他站起身——不是跪着了,是站着。这在御前是大不敬,但此刻没人敢说什么。

“洋人要的,不是几个凶手的命,是要大清低头,要朝廷认怂,要这个古老帝国……跪下。”他走到窗前,望着东方渐白的天色,“而百姓要的,是朝廷硬气,是给他们一个交代,是告诉他们——洋人不是天王老子。”

他转身,看着慈禧:

“太后选哪边?”

慈禧不说话了。

她跌坐回凤座,整个人像被抽干了力气。

许久,她挥挥手:“你……先退下。容本宫……想想。”

曾国藩躬身,退出大殿。

走到门口时,他听见慈禧在身后,用极低的声音说:

“曾卿,若真到了那一步……本宫准你,全权处置。”

这是授权。

也是……甩锅。

曾国藩脚步一顿,没回头,只说了两个字:

“臣领旨。”

出宫时,天已微亮。

雪停了,但风更冷,像刀子割在脸上。赵烈文已经醒了,脸色惨白地等在轿边。

“大帅,您真要……”

“回贤良寺。”曾国藩打断他,“收拾东西,去天津。”

“可您的身体……”

“死不了。”曾国藩掀开轿帘,上车前,最后看了一眼紫禁城,“至少……现在死不了。

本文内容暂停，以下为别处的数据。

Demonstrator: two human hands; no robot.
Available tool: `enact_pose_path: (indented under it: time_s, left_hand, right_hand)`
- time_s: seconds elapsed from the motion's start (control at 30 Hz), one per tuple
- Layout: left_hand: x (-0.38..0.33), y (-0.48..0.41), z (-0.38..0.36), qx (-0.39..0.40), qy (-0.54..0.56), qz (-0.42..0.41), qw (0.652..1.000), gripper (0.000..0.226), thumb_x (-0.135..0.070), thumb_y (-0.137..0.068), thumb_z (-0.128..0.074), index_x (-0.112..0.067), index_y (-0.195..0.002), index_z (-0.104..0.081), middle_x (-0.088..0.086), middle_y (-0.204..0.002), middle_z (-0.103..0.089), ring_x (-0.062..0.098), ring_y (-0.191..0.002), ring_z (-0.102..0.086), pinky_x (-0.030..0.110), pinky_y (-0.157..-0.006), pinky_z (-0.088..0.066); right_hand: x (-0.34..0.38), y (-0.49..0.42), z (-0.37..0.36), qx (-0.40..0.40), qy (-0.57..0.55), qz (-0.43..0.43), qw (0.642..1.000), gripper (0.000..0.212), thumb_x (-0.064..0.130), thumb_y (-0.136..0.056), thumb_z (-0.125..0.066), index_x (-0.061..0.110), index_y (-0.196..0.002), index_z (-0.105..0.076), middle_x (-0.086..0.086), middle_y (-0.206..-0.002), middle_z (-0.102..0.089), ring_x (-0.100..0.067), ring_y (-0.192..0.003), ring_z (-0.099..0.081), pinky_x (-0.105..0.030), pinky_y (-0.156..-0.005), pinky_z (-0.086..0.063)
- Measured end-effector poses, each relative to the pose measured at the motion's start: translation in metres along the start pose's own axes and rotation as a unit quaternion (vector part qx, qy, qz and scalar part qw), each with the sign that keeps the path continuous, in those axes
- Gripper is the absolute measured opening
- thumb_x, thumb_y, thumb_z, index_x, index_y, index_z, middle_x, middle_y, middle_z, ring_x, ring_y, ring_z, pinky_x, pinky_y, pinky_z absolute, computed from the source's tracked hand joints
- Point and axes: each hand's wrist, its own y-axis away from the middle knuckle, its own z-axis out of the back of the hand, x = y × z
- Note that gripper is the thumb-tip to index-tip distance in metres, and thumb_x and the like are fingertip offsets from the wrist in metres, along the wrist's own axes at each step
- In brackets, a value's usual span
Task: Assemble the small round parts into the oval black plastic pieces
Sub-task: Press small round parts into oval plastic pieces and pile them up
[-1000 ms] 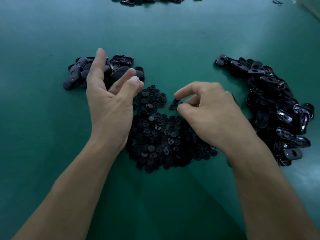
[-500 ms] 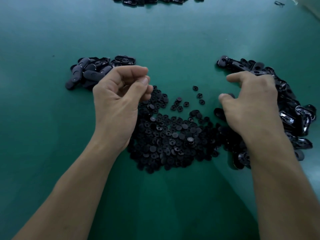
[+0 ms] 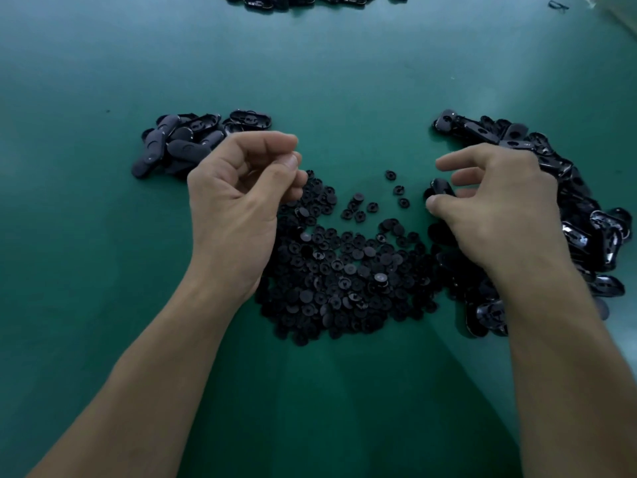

”

轿子起行。

在颠簸中,曾国藩闭上眼睛。

他感觉到,体内的螭魂正在疯狂吸收着什么——不是龙气,是更庞大的、弥漫在整个北京城上空的……恐惧。

对洋人的恐惧。

对战争的恐惧。

对这个王朝即将崩塌的恐惧。

这些恐惧,像黑色的潮水,涌进他的身体,被螭魂吞噬、转化,变成更黑暗、更暴戾的力量。

他知道,自己正在变成怪物。

但也许,这个时代需要的,正是一个怪物。

一个能站在洋人炮口前,站在暴民怒火中,站在朝廷和百姓之间,用非人的力量,勉强维系这个破碎江山的……怪物。

轿子出了正阳门。

曾国藩掀开帘子,回头望。

北京城在晨雾中若隐若现,像一头垂死的巨兽,正在吐出最后一口气。

而天津方向,火光未熄。

那是这个王朝的伤口。

也是他曾国藩,最后的……战场。

他放下帘子,坐直身体。

背上的鳞片,在晨光中,一片一片,缓缓张开。

像在准备迎接,一场注定无法赢得的战争。